Pierre Mille
Ti-Soï portait d’un pas très doux la tête que le bourreau allait faire sauter.
Pourtant, il le voyait très bien, le bourreau, qui marchait tout seul derrière le crieur chargé d’annoncer, dans une trompe mugissante, les crimes et la condamnation de ce nommé Ti-Soï, pirate, rebelle et contrebandier : c’était un homme en souquenille rouge, aux belles jambes nues bien musclées, petit, mais fort, avec un gros cou, et qui appuyait sur son épaule un énorme sabre au large fer : et la poignée ronde de ce sabre était garnie de cordelettes vertes pour qu’elle fût mieux à la main.
C’est ainsi qu’allait Ti-Soï.
L’escorte de tirailleurs annamites était guêtrée de bandes de toile jaune, habillée de khaki. Sous les chignons noirs et les chapeaux pointus, elle avait l’air d’une troupe de femmes costumées pour une pantomime de cirque, ou de gamins vicieux. Puis c’était le juge mandarin, très beau, très grave, vêtu d’une dalmatique violette comme une espèce d’évêque, assis sous un parasol vert, suivi de ses porteurs de pipes et de ses gardes, dont les blouses carrées proclamaient, en caractères chinois, tout écarlates, le nom et les titres de monseigneur leur maître. Des pavillons claquaient, rouges, bleus et jaunes ; des gongs envoyaient dans l’air des notes profondes, qui rendaient fou. Et à droite et à gauche, de chaque côté de la route plate, gorgées d’une eau invisible, jusqu’à l’horizon, brillaient les rizières encore jeunes.
Elles étaient d’un vert très tendre, monotone, mais plaisant. Parfois, dans un fossé, des femmes barbotaient, sondant avec des nasses de jonc tressé la boue poisseuse. Elles y entraient presque jusqu’au col ; puis, au son de la trompe terrible, en ressortaient couvertes d’une cuirasse de fange fraîche, couleur d’or. Et elles accouraient pour dévisager le prisonnier. Mais elles gardaient le silence, leur curiosité ne se traduisait que par un empressement un peu indiscret, et Ti-Soï, que l’une d’elles gênait pour marcher droit, dit poliment :
— Excusez le tout petit, vénérable dame !

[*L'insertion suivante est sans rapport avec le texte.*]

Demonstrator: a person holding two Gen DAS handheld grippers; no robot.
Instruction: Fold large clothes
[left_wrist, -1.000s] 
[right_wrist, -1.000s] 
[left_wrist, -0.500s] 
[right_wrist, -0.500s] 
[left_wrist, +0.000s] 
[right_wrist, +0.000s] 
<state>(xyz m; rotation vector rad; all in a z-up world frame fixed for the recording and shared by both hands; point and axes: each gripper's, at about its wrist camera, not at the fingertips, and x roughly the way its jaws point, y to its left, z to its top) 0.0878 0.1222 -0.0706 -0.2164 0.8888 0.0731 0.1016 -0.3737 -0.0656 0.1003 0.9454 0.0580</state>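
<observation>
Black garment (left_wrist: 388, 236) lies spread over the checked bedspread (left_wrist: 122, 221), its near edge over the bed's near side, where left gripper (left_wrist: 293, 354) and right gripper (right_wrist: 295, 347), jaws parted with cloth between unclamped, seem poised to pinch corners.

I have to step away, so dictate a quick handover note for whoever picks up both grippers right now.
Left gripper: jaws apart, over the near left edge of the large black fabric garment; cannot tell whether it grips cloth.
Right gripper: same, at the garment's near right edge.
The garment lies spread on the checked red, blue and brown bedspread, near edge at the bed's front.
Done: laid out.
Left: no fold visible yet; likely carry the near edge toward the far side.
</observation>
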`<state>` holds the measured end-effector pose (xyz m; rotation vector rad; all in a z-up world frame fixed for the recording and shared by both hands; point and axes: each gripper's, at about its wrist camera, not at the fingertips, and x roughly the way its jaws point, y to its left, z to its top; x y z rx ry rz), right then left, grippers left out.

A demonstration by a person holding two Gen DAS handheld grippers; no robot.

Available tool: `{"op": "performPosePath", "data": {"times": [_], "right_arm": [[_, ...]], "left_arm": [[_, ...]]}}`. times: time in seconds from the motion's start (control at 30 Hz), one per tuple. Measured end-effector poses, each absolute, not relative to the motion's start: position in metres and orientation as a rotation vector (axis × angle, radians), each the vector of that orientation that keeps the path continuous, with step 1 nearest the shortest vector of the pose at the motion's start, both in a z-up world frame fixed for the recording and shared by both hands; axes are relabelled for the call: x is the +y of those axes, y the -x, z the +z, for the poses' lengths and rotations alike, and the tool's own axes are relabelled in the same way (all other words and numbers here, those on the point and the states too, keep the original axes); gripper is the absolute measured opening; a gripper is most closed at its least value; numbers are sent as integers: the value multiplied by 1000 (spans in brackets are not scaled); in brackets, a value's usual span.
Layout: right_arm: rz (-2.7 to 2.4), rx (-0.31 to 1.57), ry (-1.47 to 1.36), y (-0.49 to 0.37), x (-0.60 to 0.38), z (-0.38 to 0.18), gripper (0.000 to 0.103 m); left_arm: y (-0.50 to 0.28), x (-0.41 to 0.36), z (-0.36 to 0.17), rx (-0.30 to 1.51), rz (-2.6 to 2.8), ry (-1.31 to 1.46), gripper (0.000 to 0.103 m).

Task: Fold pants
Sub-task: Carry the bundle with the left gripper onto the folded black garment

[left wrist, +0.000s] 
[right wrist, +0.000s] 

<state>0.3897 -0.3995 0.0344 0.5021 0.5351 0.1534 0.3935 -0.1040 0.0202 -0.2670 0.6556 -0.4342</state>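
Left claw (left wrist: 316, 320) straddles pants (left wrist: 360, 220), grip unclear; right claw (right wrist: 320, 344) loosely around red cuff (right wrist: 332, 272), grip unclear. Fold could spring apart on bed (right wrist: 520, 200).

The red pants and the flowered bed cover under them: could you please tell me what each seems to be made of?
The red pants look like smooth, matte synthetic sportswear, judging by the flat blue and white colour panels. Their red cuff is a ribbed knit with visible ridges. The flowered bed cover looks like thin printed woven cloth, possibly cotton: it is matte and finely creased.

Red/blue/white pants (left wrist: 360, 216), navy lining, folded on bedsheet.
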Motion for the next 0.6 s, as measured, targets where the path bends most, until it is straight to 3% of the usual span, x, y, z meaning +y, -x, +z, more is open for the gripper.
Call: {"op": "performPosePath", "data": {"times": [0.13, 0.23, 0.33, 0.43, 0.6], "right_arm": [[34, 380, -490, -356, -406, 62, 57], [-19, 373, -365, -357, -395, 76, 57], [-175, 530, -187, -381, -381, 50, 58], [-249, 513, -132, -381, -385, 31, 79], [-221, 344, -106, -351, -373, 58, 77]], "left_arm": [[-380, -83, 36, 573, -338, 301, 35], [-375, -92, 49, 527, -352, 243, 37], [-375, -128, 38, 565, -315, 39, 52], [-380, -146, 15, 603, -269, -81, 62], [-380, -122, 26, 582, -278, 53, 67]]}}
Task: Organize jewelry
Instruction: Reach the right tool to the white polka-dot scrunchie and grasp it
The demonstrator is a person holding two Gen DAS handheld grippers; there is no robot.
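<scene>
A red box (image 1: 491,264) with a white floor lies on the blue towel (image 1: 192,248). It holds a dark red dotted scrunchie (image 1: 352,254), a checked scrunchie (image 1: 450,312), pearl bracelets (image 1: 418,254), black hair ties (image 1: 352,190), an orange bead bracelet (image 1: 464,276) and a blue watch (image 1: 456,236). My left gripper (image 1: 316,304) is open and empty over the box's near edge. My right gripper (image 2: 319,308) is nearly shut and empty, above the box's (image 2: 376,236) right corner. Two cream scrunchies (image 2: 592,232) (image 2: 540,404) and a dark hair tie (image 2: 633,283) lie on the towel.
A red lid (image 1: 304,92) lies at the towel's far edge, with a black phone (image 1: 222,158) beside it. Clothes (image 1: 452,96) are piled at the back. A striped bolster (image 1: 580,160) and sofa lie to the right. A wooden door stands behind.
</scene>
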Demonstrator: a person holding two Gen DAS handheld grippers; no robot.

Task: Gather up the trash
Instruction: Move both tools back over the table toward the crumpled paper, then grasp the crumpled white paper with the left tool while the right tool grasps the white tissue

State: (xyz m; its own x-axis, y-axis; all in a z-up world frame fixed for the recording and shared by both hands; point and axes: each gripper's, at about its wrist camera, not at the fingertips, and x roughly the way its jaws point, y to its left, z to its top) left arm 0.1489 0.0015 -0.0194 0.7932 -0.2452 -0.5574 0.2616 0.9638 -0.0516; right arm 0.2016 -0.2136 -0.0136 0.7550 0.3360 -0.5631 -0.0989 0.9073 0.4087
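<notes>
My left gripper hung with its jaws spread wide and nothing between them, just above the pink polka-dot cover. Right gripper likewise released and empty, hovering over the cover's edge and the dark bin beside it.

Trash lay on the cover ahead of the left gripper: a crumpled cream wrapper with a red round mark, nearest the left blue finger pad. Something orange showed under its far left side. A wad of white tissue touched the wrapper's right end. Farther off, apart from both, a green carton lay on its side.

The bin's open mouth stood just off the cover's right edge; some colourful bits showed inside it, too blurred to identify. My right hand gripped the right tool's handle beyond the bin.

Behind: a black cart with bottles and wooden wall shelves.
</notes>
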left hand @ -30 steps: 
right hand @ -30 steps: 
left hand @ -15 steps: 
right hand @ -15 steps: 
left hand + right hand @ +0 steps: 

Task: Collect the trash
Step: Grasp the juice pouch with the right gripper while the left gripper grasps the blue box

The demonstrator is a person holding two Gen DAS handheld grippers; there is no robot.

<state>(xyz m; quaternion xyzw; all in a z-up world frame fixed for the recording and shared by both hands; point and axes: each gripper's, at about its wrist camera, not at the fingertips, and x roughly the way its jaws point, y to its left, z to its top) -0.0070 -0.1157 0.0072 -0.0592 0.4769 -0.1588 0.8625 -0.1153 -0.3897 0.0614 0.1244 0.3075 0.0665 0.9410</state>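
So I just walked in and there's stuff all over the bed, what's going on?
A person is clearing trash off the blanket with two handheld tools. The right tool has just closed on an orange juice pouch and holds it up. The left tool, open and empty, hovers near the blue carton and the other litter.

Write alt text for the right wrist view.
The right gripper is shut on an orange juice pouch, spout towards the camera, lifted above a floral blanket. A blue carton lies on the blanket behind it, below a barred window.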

Il avait salué en rapprochant les deux poings sur la poitrine, et elle lui rendit son salut. Ti-Soï avait fait ça sans y penser. Il ne faisait plus que les gestes qu’on lui avait enseignés quand il était petit.
Le cortège s’arrêta près de la tombe vide, creusée la veille par le condamné.
On ne pouvait pas couper la tête à Ti-Soï tant qu’il avait le cou pris dans la cangue : une chose faite comme deux barreaux d’échelle, avec les montants. Alors, le bourreau se mit en devoir de couper un de ces barreaux avec un matchète, une espèce de grand poignard dont il aiguisa le fil contre son sabre, à la façon d’un maître d’hôtel qui frotte son couteau à découper contre un autre. Celte opération dura longtemps parce que le bois était très dur…
Le bourreau travaillait à couper la cangue, et Ti-Soï l’aidait. Je veux dire qu’il faisait tout son possible pour ne pas le gêner : il avait tout naturellement peur que le matchète ne lui fît mal. Si vous avez jamais vu, en France, la soumission craintive d’un futur guillotiné quand on échancre le col de sa chemise, vous comprendrez ce que je veux dire. Tout près de lui, l’aide du bourreau planta un piquet en terre…
La cangue était rompue. Par le milieu du corps, on attacha Ti-Soï, les mains derrière le dos, au piquet. Voilà pourquoi il y avait un piquet. Puis on lui déroula son chignon, le bourreau empoigna les cheveux noirs à pleine main. Le cou se tendit… Le bourreau tenait maintenant à deux mains son épée. Et il se balançait sur ses belles jambes…
— Han !
Le corps de Ti-Soï demeura debout, collé au piquet. Et deux jets, sortant des carotides, montèrent un instant, épanouies au-dessus du cou, dans l’air net.